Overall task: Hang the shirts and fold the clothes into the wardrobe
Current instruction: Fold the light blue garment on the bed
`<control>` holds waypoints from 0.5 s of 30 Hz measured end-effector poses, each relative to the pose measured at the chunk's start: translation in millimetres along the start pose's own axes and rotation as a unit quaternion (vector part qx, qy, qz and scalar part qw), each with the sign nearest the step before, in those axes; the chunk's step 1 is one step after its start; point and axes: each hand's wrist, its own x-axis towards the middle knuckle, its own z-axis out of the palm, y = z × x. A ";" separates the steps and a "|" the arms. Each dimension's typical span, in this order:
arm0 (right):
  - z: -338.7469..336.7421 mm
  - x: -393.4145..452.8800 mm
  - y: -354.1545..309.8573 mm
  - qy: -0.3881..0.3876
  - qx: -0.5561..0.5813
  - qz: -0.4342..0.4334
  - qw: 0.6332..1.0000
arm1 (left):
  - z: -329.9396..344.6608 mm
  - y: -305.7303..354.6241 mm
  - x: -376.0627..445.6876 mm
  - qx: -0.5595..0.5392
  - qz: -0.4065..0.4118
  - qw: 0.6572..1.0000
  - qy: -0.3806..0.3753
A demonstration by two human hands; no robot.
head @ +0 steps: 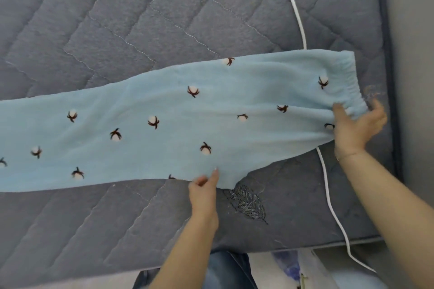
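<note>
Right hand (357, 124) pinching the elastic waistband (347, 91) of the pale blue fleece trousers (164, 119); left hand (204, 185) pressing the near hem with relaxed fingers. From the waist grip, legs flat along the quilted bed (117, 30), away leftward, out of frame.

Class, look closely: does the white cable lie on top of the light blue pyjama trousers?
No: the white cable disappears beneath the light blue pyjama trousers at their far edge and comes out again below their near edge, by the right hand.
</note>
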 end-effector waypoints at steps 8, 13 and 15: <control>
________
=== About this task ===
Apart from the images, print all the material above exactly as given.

=== Answer space ===
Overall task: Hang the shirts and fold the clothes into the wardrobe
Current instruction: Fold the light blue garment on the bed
`<control>` holds waypoints from 0.5 s of 30 Hz measured end-effector poses, each relative to the pose measured at the chunk's start: translation in millimetres along the start pose's own axes and rotation as a unit quaternion (vector part qx, qy, qz and scalar part qw), each with the sign nearest the step before, in those axes; the chunk's step 1 is one step after its start; point and axes: each hand's wrist, its own x-axis towards the middle knuckle, its own z-axis out of the palm, y = z × x. A ";" separates the steps and a "|" the arms. Each dimension's typical span, in this order:
arm0 (right):
  - z: -338.7469..336.7421 mm
  - x: -393.4145..452.8800 mm
  - y: -354.1545..309.8573 mm
  - qy: -0.3881..0.3876
  - qx: -0.5561..0.5813
  - qz: -0.4342..0.4334
  - qw: 0.6332..1.0000
arm1 (left):
  - z: -329.9396..344.6608 mm
  - y: -305.7303..354.6241 mm
  - x: -376.0627..445.6876 mm
  - qx: -0.5595..0.5392
  - qz: -0.4065..0.4118
  - qw: 0.6572..1.0000
  - qy: -0.3806..0.3753
A demonstration by two human hands; no robot.
head @ +0 steps: 
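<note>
Right hand (357, 124) pinching the elastic waistband (347, 91) of the pale blue fleece trousers (164, 119); left hand (204, 185) pressing the near hem with relaxed fingers. From the waist grip, legs flat along the quilted bed (117, 30), away leftward, out of frame.

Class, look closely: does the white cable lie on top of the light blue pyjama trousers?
No: the white cable disappears beneath the light blue pyjama trousers at their far edge and comes out again below their near edge, by the right hand.
</note>
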 end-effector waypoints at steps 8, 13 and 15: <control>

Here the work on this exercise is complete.